_What you will do_
Reproduce every line in the listing that contains the word "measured".

━━━ Given data

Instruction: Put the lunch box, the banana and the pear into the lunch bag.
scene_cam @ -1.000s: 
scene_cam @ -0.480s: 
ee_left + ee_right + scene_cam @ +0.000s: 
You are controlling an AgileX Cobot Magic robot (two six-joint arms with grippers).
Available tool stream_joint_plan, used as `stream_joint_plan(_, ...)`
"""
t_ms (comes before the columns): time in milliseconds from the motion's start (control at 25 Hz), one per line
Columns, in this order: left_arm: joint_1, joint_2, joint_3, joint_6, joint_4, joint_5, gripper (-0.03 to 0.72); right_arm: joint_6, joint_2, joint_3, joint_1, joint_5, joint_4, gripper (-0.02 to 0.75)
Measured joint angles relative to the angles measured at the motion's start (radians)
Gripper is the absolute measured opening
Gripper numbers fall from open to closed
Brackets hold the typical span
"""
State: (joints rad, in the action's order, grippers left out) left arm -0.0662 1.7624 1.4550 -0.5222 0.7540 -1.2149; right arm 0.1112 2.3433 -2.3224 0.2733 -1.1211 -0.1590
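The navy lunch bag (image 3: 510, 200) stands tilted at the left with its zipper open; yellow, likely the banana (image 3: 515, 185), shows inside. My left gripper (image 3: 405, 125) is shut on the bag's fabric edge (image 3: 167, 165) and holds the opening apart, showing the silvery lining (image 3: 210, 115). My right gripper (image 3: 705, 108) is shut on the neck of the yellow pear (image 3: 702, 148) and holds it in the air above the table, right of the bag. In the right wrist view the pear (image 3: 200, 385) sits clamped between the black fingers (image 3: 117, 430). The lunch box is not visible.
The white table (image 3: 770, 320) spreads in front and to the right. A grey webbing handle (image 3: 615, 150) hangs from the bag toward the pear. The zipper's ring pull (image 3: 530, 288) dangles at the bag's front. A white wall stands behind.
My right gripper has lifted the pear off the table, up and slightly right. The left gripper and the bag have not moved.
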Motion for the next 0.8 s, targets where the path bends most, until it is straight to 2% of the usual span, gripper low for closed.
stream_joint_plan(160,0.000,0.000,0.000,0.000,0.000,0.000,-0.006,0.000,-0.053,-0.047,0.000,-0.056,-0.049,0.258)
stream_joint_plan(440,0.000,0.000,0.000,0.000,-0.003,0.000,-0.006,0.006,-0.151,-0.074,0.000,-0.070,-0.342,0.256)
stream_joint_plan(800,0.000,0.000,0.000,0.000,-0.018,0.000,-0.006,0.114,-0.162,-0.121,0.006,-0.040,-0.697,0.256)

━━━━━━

_Response to the exercise_
Measured joint angles relative to the angles measured at the motion's start (radians)
Gripper is the absolute measured opening

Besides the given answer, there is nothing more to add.